For the listing below, give the count of lines containing "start", and no other text.

• _Data segment_:
*** Begin section ***
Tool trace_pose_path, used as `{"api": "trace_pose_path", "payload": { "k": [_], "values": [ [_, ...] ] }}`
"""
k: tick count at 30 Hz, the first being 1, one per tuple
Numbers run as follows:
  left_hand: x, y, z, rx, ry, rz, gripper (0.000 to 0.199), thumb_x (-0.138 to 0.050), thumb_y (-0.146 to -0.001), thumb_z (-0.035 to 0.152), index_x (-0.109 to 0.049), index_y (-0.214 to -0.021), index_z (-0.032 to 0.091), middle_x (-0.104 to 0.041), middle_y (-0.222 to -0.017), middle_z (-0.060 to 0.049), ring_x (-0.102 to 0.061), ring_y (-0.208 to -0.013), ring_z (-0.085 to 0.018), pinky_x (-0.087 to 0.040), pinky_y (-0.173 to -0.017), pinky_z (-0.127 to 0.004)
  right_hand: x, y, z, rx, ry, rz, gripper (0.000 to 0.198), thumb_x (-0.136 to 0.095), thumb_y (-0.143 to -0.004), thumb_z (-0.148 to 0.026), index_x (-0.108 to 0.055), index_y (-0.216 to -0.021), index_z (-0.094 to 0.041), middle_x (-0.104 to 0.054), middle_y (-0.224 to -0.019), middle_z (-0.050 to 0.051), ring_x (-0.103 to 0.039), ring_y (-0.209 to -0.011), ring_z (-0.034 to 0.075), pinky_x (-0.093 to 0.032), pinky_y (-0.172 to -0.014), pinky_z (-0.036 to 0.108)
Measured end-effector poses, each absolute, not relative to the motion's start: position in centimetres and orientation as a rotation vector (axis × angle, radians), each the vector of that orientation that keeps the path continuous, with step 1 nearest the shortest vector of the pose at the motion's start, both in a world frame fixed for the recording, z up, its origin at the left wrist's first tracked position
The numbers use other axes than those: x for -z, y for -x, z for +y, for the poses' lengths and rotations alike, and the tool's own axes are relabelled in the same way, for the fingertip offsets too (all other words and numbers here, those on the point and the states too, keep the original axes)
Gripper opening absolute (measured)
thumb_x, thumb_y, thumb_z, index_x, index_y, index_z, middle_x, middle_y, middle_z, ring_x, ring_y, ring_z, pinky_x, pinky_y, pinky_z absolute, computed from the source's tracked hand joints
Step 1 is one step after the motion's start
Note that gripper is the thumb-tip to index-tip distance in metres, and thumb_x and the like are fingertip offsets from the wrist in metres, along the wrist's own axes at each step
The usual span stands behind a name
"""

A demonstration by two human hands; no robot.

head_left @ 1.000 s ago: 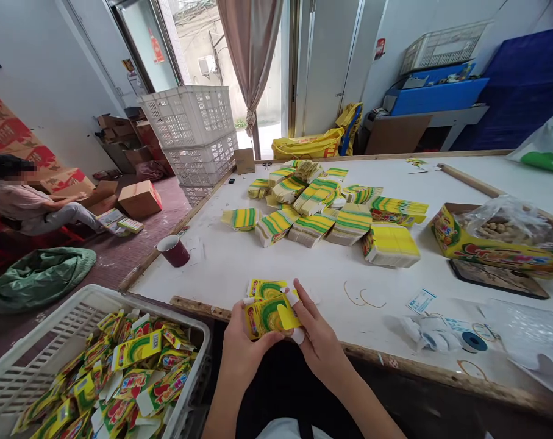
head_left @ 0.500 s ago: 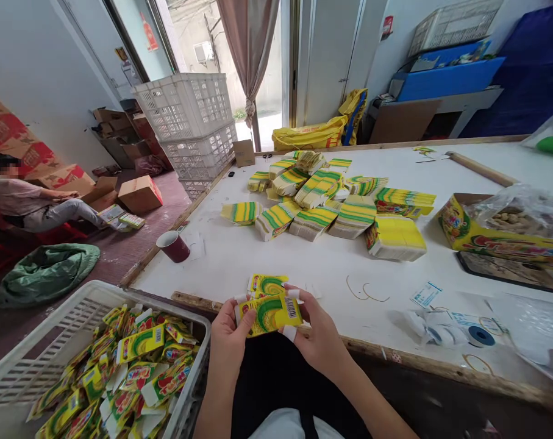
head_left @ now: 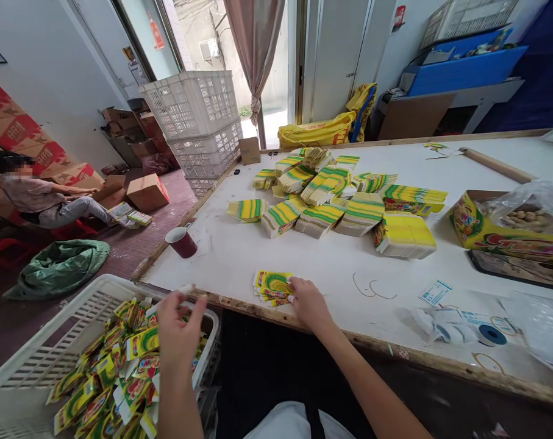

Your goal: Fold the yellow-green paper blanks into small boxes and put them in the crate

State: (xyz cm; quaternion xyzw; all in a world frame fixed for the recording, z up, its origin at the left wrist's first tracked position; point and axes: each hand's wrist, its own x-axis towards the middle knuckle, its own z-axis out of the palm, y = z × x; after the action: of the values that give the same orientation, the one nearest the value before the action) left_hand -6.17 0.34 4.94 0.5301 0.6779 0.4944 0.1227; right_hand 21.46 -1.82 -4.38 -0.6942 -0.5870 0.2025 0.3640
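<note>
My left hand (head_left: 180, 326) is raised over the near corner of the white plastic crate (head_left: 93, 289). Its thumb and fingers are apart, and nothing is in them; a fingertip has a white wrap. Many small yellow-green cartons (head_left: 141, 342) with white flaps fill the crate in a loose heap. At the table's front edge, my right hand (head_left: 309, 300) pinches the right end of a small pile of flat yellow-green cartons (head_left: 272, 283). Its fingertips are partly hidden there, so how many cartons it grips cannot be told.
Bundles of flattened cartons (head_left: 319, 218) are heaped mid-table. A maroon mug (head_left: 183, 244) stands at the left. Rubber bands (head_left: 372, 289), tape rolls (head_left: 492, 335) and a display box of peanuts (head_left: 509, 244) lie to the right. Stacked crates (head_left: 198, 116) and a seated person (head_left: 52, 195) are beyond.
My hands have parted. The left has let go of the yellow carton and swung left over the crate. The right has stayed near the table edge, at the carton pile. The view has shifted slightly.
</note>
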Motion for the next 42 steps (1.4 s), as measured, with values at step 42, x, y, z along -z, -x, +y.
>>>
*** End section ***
• _Solution for this problem_:
2